Luisa lanzó un mal reprimido ay, y lastimada por aquella nueva herida, echó a correr como los pajarillos heridos de muerte, que buscan la sombra para exhalar el postrer aliento, y desapareció por una puerta en el instante en que el rey entraba por otra.
Luis dirigió su primera mirada al sitio vacío de su amante, y al no verla frunció el ceño; pero al punto advirtió la presencia de D'Artagnan, que le hacía una profunda reverencia.
—Diligente habéis sido, y estoy satisfecho de vos —dijo el monarca al mosquetero.
Esta era la expresión superlativa de satisfacción real, y para ser objeto de ella muchos debían hacerse matar.
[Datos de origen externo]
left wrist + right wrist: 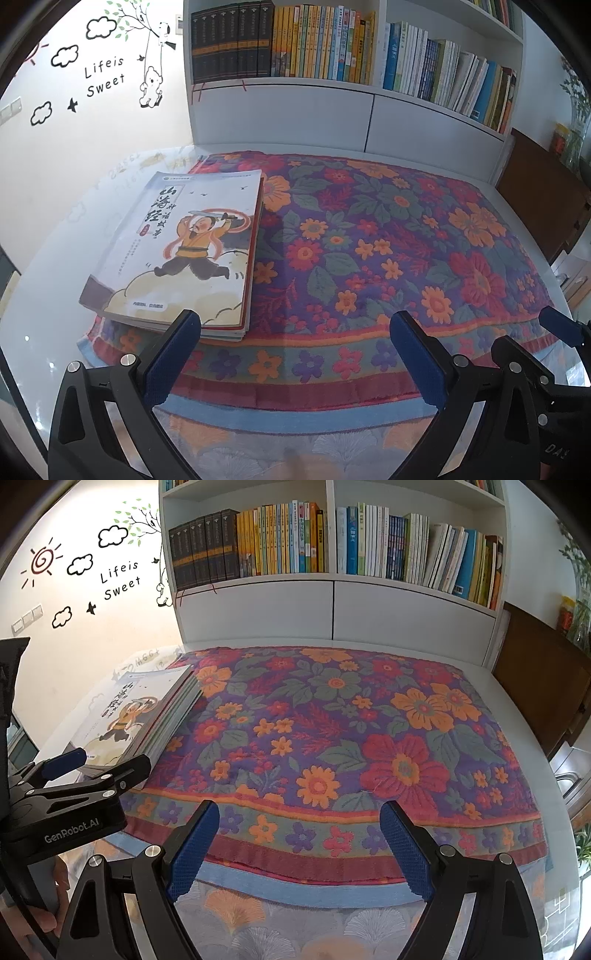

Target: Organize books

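On the left edge of the flowered cloth [369,229] sits the stack of books [177,251], several thin paperbacks lying flat, the cartoon warrior cover on top, spines facing the middle of the table [48,266]. They look light but floppy and glossy, likely to slide off one another, so a grip across the near corner or the spine edge seems safest. Moving right, the left tongs [295,354] hang spread wide and empty, one blue pad [173,354] just short of the stack's near edge. Further right, the right tongs [299,845] gape just as wide over the cloth's border, touching nothing.
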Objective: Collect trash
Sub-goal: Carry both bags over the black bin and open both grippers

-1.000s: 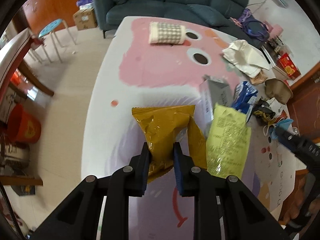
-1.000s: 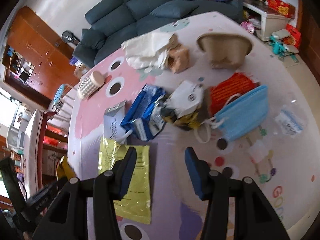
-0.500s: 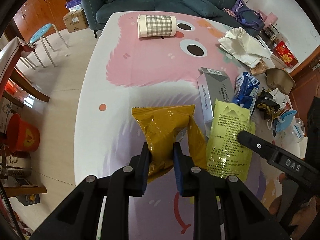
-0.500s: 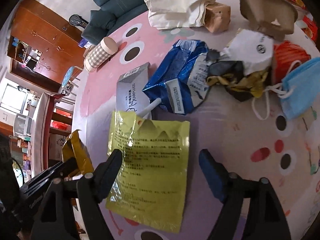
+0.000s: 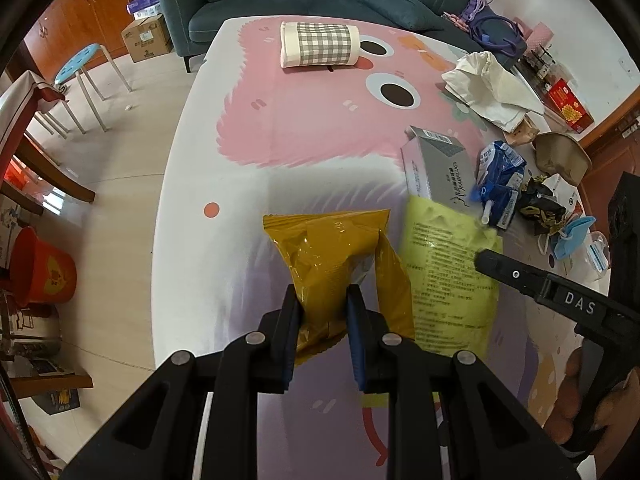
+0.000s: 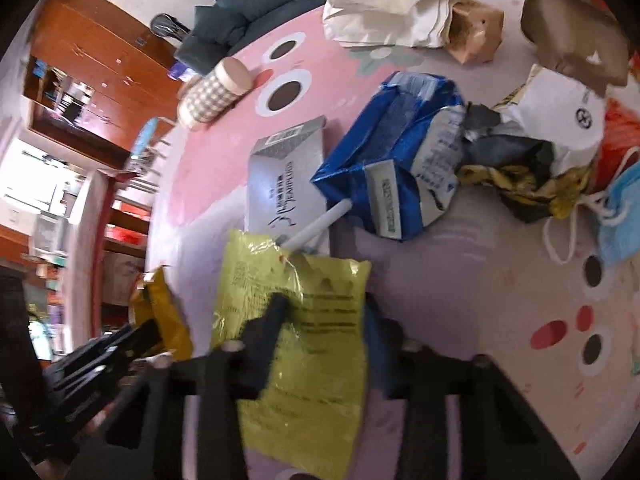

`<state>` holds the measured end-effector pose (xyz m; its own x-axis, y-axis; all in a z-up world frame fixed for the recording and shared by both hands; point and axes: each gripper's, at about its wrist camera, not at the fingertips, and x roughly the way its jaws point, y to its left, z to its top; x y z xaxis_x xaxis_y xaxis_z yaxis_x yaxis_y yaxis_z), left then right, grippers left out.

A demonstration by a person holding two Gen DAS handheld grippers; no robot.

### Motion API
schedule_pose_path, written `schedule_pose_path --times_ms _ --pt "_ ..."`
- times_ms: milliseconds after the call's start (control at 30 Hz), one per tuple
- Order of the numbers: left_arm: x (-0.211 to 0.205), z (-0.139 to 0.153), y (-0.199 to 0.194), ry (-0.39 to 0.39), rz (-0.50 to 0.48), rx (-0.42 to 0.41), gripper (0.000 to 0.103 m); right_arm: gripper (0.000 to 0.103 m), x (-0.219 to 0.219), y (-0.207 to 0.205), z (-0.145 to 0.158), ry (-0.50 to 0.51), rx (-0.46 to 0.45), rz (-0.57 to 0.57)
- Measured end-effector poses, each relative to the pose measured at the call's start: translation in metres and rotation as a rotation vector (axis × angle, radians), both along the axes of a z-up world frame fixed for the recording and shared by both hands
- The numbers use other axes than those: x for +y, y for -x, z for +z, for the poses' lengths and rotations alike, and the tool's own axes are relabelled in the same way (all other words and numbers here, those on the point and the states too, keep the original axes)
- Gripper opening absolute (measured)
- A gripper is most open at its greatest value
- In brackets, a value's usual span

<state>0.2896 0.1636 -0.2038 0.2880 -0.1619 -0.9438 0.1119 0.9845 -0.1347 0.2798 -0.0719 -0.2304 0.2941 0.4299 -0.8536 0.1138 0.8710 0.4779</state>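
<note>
The left gripper (image 5: 322,304) is pointed steeply down over the table (image 5: 240,152) with its pink-and-lilac cartoon cover, and its fingers (image 5: 290,320) are clamped on a crumpled mustard-yellow plastic wrapper (image 5: 328,252), which is held just above the table. Just beside it, the right gripper (image 6: 320,320) is also angled down; its jaws have just been closing, and the flat lime-yellow printed foil pouch (image 6: 304,344) is seen between them, pinched at its middle. The pouch lies on the table, its top edge touching a grey cardboard box (image 6: 286,184) and a white straw (image 6: 320,222).
</note>
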Motion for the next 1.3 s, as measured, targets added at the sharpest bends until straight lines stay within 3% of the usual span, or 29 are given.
schedule_pose_path --times_ms 167,500,667,967,1133,1300 --pt "-0.005 0.003 0.002 -0.002 -0.014 -0.005 0.02 0.003 -0.002 0.014 0.01 -0.028 -0.053 0.006" --pt "-0.02 0.027 0.031 -0.002 -0.048 -0.074 0.02 0.002 0.009 0.076 0.075 0.157 -0.301 0.06" --pt "-0.039 0.05 0.071 0.01 -0.071 -0.126 0.02 0.002 0.001 0.133 0.111 0.22 -0.428 0.065" --pt "-0.088 0.079 0.186 0.021 -0.073 -0.207 0.02 0.002 -0.052 0.252 0.141 0.227 -0.536 0.039" --pt "-0.129 0.068 0.258 0.008 -0.095 -0.185 0.02 0.002 -0.088 0.322 0.129 0.225 -0.52 0.016" --pt "-0.161 0.038 0.319 -0.021 -0.137 -0.121 0.02 0.002 -0.116 0.371 0.086 0.192 -0.393 -0.01"
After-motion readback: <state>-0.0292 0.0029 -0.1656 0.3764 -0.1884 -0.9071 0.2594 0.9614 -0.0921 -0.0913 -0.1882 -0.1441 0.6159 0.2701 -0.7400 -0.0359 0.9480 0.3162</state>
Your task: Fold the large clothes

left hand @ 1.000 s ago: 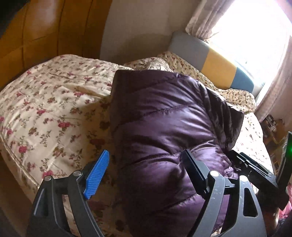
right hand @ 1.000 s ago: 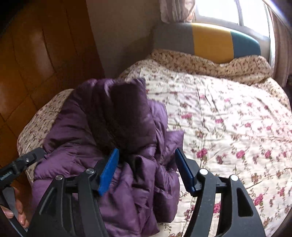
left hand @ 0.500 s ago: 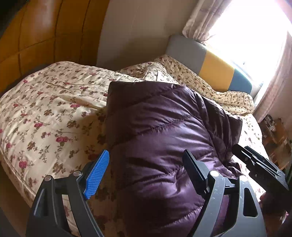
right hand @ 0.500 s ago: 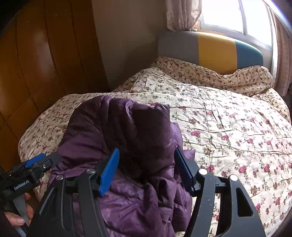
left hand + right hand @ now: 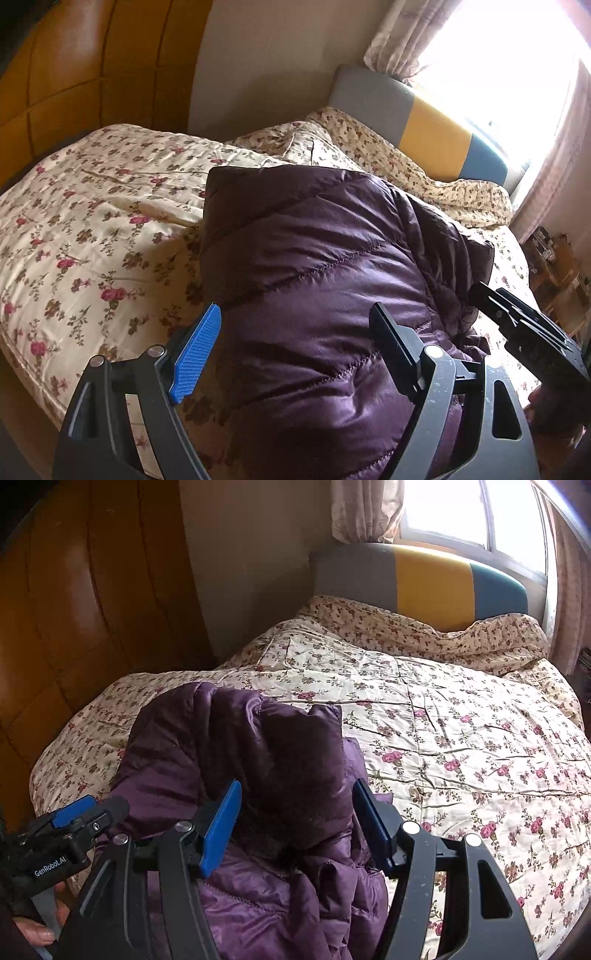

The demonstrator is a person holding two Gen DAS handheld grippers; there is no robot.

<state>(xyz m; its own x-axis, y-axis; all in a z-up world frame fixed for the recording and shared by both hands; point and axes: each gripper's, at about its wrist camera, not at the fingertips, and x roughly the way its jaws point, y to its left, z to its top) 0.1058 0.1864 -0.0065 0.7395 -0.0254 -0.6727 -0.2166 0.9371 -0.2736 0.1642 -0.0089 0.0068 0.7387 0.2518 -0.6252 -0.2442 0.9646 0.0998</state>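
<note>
**Desk:** Where's the garment?

**Me:** The purple puffer jacket (image 5: 314,295) lies bunched on the floral quilt (image 5: 92,229) of the bed, near its foot edge, closest to my cameras. From my left wrist view I see a broad smooth quilted panel with diagonal stitch lines; from my right wrist view the jacket (image 5: 240,760) shows rumpled folds heaped up, with a darker flap on top.

**Desk:** And your grippers?

**Me:** My left gripper (image 5: 295,354) is spread wide, the blue pad (image 5: 195,354) on one side and the black finger (image 5: 391,350) on the other, with the jacket's panel behind the gap. Nothing is pinched between them. My right gripper (image 5: 295,823) is also wide open, fingers to either side of the dark flap and gripping nothing. I cannot tell whether either touches the fabric.

**Desk:** Can you see each one from the other camera?

**Me:** Yes. The right gripper (image 5: 524,332) sits at the right edge of my left view, beside the jacket. The left gripper (image 5: 74,823) shows low on the left of my right view.

**Desk:** Surroundings?

**Me:** A grey, yellow and teal headboard (image 5: 424,579) under a bright window (image 5: 461,513), wooden panelling (image 5: 74,609) on the left.
</note>
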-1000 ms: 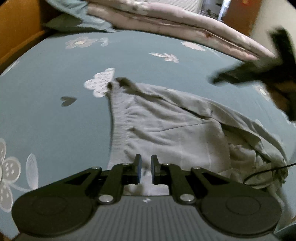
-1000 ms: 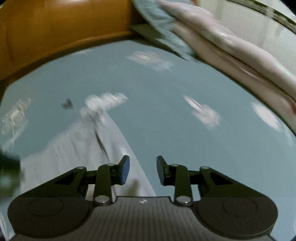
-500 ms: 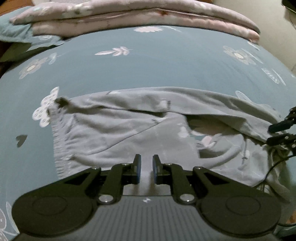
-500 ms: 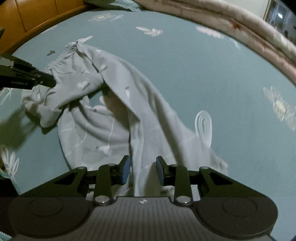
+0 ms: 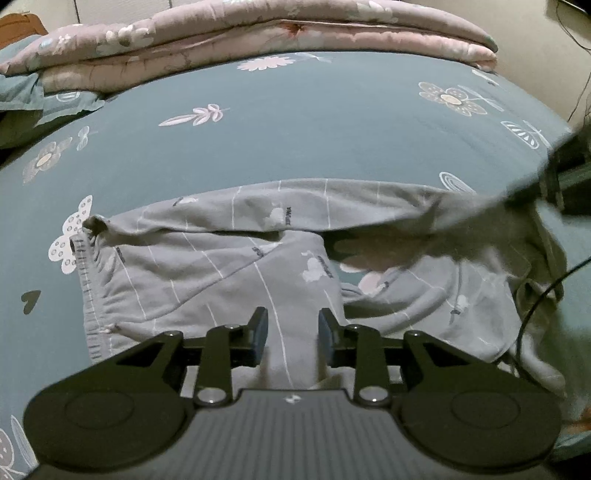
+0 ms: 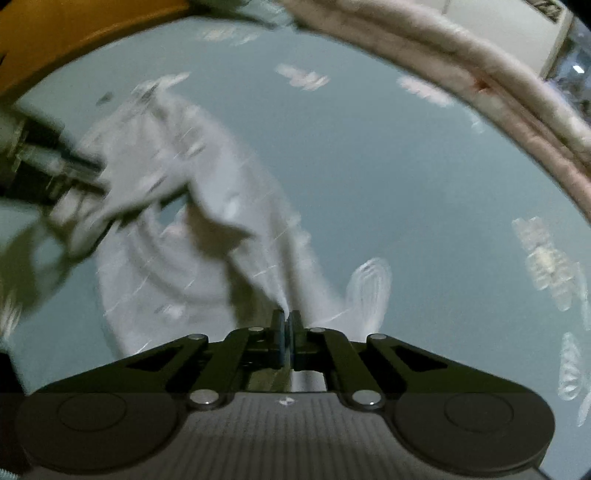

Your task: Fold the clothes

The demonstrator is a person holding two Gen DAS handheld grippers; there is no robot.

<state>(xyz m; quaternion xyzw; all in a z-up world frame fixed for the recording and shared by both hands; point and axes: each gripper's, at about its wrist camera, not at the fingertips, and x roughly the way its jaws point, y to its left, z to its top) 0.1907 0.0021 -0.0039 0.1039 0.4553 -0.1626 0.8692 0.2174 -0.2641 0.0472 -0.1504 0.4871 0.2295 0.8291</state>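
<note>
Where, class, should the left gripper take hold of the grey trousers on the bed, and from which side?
Grip the elastic waistband at its near corner, coming from the left. That edge lies flat and exposed on the bedsheet, while the right gripper pinches the leg end.

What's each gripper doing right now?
Left gripper: fingers opening, pants between them, not pinched.
Right gripper: shut on pants.

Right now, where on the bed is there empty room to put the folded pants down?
The widest bare stretch of blue sheet lies between the grey pants and the pink quilt. A narrower strip lies left of the waistband. It is crowded by the pants' legs, where the right gripper pinches fabric.
</note>
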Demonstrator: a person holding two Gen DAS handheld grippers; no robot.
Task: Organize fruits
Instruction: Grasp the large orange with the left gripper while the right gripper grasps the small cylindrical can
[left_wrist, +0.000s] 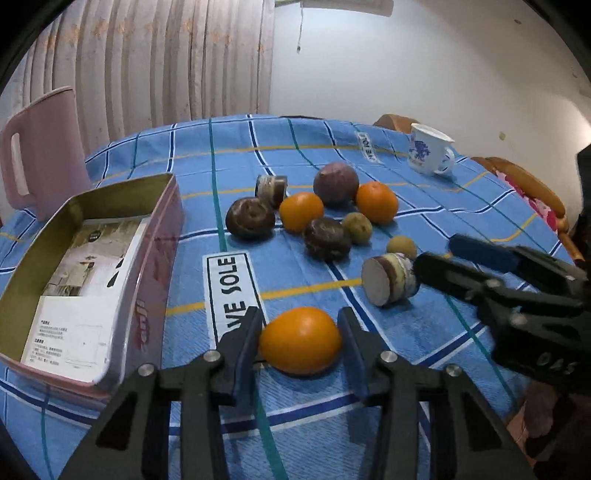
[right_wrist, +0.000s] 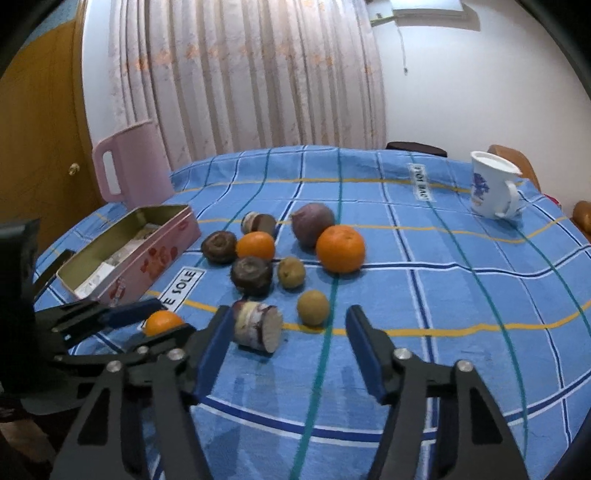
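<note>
Nearest my left wrist camera, an orange (left_wrist: 300, 340) sits on the tabletop between the fingers of my left gripper (left_wrist: 300, 345). The fingers stand spread about the fruit's width, flanking it closely; I cannot tell whether either pad touches, and nothing is gripped yet. I judge this the start of a pick: one orange singled out at the near edge, ready to be closed on.

My right gripper (right_wrist: 288, 354) hangs wide open and empty above the cloth, with a cut cylindrical piece (right_wrist: 258, 326) just beside its left finger and a small tan fruit (right_wrist: 313, 307) beyond the gap.

Toward the middle of the tabletop lies the main cluster: two more oranges (left_wrist: 376, 202), two dark brown fruits (left_wrist: 251, 218), a purple round one (left_wrist: 335, 184), a second cut piece (left_wrist: 271, 189).

At the left edge stands an open pink tin (left_wrist: 155, 236) with papers inside, probably the destination. A white mug (left_wrist: 428, 153) rests at the far right.

Next, I would close the left fingers gently, lift clear, then swing left over the tin's rim.
</note>
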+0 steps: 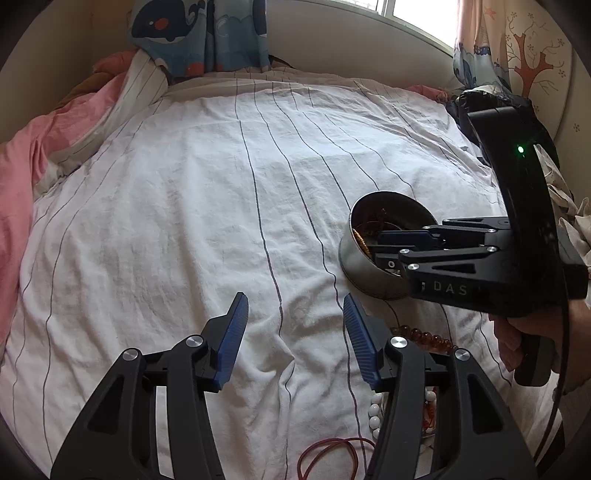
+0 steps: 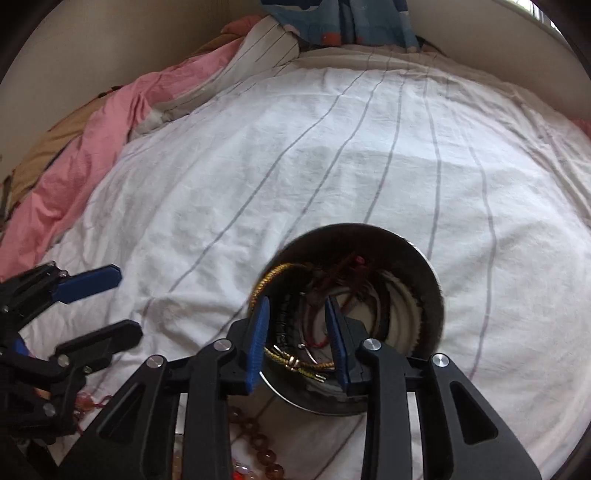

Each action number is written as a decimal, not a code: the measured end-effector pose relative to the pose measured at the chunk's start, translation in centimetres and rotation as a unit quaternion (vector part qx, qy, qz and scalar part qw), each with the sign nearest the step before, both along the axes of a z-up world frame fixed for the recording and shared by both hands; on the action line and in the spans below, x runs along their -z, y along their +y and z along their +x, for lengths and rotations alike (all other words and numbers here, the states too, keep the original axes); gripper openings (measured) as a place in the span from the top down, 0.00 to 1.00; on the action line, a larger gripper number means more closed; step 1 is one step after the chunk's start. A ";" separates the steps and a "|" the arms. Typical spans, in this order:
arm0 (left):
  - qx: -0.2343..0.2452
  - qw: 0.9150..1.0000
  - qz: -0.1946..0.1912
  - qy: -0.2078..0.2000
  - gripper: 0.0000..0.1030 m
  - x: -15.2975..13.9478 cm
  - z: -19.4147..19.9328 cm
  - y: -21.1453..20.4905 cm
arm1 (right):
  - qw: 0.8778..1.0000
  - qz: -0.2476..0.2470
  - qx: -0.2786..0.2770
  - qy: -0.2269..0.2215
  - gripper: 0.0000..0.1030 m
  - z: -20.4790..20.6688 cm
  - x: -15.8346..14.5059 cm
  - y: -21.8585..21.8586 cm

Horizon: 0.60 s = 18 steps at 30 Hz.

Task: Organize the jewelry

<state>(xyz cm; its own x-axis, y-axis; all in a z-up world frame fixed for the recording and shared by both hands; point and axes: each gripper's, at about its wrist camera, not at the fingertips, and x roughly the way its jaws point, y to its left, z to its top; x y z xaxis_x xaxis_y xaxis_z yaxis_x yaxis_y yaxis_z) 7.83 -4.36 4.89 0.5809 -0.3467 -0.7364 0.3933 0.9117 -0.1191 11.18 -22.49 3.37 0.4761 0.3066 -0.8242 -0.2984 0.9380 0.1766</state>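
A steel bowl (image 1: 358, 266) stands on the striped white sheet; in the right wrist view the bowl (image 2: 430, 273) holds a gold braided chain (image 2: 269, 277), dark beads and red cords. My right gripper (image 2: 297, 306) is open over the bowl's near rim with nothing between its pads; it also shows in the left wrist view (image 1: 388, 243). My left gripper (image 1: 295, 299) is open and empty above bare sheet, left of the bowl. An amber bead bracelet (image 1: 424, 336), white beads (image 1: 375, 413) and a red cord (image 1: 328, 454) lie on the sheet under its right finger.
A pink quilt (image 1: 40, 147) is bunched along the bed's left side. A whale-print curtain (image 1: 199, 33) hangs at the head. Dark clothes (image 1: 461, 110) lie at the far right. The amber beads (image 2: 266, 454) lie in front of the bowl.
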 end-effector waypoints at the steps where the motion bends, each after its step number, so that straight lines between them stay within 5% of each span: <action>1: -0.002 1.000 -0.001 -0.001 0.50 -0.1 0.0 0.2 | 1.000 0.017 -0.016 0.013 0.69 0.5 -0.1 0.0; 7: -0.015 1.000 -0.009 -0.004 0.48 -0.7 0.1 1.1 | 0.987 0.124 -0.072 0.067 0.82 0.6 0.3 -0.6; 10: -0.015 1.000 -0.007 -0.003 0.47 -0.8 -0.1 1.2 | 0.994 0.099 -0.028 0.025 0.76 -0.6 -0.6 -1.3; 12: -0.012 1.000 -0.002 -0.004 0.47 -0.8 -0.5 1.3 | 0.996 0.087 -0.005 -0.028 0.62 -2.6 -2.4 -1.8; 18: -0.003 1.000 0.004 -0.001 0.45 -0.7 -2.1 1.3 | 0.996 0.063 0.014 -0.068 0.60 -9.2 -4.8 -2.9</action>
<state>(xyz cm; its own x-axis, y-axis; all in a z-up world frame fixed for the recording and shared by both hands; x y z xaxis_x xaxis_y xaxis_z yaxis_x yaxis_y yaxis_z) 5.76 -3.02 5.64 0.5844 -0.3368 -0.7382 0.3880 0.9150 -0.1103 1.96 -25.43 8.13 0.5905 0.3884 -0.7075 -0.3023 0.9192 0.2523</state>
Camaradas y cortesanos, que habían formado un respetuoso círculo alrededor del rey a su entrada, al ver que aquél deseaba hablar en particular con D'Artagnan, se apartaron.
Luis XIV siguió adelante y condujo al capitán de mosqueteros fuera de la sala, después de haber buscado otra vez con la mirada a La Valiére, de quien no se explicaba la ausencia.
—¿Y el preso? —preguntó el monarca a D'Artagnan cuando se encontraron fuera de tiro de las orejas indiscretas.
—Está en prisión, Sire.
—¿Qué dijo durante el camino?
—Nada, Sire.
—¿Qué hizo?
—Sire, el pescador a bordo de cuya barca me trasladaba a Santa Margarita, se sublevó y me amenazó de muerte, y el preso, en vez de intentar fugarse, me defendió.
—Basta —dijo el rey y empezando a pasearse de uno a otro lado del gabinete. Os he mandado a buscar, señor capitán, para deciros que salgáis para Nantes y preparéis allí mi alojamiento.
—¿Para Nantes? —exclamó D'Artagnan.
—Está en la Bretaña.
—Ya sé, Sire. ¿Y Vuestra Majestad emprende un viaje tan largo?